Whether or not this option is required also depends on the specific
.B \-m
option used, but it may be omitted if no
.B \-m
option is given.
.TP
.BR document " (string)"
The prefix used for the names of all output files.
May be ignored depending on the macro package that has been selected.
.TP
.BR mail-address " (string)"
The caller's mail address; may be used for \*(lqmailto:\*(rq URLs,
in particular for the \*(lqhref\*(rq attribute of the <link>
element that is usually generated.
.TP
.BR tt-preformat " (boolean)"
If 1, font changes to a font that is mapped to the <tt> element
are honored inside non-filled text (as described below).

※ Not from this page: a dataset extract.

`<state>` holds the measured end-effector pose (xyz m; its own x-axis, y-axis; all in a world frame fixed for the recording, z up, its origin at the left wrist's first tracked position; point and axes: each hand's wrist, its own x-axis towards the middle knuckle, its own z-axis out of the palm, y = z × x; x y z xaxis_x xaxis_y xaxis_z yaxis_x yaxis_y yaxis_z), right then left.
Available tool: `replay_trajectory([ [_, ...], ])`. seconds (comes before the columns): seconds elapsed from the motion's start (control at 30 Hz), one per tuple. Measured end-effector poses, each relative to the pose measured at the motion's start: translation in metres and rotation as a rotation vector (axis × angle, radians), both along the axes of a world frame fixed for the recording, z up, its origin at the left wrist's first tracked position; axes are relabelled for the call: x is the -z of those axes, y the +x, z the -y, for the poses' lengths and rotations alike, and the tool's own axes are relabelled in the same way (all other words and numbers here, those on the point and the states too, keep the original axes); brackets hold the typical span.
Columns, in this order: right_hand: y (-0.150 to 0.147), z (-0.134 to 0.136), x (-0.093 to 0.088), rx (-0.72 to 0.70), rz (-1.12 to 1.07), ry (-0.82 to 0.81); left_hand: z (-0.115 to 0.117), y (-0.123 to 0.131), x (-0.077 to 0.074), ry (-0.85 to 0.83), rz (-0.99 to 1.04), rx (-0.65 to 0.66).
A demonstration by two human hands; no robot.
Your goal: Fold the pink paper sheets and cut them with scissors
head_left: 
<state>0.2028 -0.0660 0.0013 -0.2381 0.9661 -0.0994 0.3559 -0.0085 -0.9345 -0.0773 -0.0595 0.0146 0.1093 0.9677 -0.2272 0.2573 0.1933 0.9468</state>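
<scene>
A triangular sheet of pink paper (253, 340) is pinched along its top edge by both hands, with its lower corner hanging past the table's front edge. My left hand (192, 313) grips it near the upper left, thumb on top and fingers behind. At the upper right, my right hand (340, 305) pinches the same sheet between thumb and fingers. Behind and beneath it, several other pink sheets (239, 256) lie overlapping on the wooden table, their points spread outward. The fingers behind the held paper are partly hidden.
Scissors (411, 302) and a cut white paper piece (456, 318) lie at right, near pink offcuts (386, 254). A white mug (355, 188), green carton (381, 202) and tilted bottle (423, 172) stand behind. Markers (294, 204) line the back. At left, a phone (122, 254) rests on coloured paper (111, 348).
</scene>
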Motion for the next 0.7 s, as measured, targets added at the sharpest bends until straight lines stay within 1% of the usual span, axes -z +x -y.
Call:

The default is 0, i.\|e. the font changes will be recorded, but no
corresponding HTML tags will be emitted for them.
.TP
.BR handle-eqn " (string)"
.TP
.BR handle-tbl " (string)"
.TP
.BR handle-pic " (string)"
These options specify how equations, tables, and pictures encountered
in the troff input are processed.
Possible values are \*(lqcopy\*(rq to include the raw eqn, tbl, or
pic commands as pre-formatted text, \*(lqtext\*(rq to run the
respective troff preprocessor (eqn, tbl, or pic) and include its output
as pre-formatted text, or \*(lqgif\*(rq to convert the preprocessor
output to a GIF image and include it in the HTML document as
an inline image.
The default is \*(lqtext\*(rq for
.BR handle-tbl ,
\*(lqgif\*(rq for the other options.
See DESCRIPTION below for more information.
.TP
.BR eqn " (string)"
.TP
.BR tbl " (string)"
.TP
.BR pic " (string)"
These options specify the programs to invoke as the eqn, tbl,
and pic preprocessors.
The defaults are site-dependent.
.TP
.BR troff-to-text " (string)"
.TP
.BR troff-to-gif " (string)"
The programs to invoke for converting the output of a troff preprocessor
to plain text or to a GIF image.
The default values are site-dependent.
See DESCRIPTION below for more information on these options.
.SH FILES
If no
.B \-m
option is supplied,
.I unroff
reads the specified input files and sends the HTML document to
standard output, unless the
.B document
option is given, in which case its value together
with the suffix \*(lq.html\*(rq is used as the name of an
output file.
If no input files are specified, input is taken from standard input.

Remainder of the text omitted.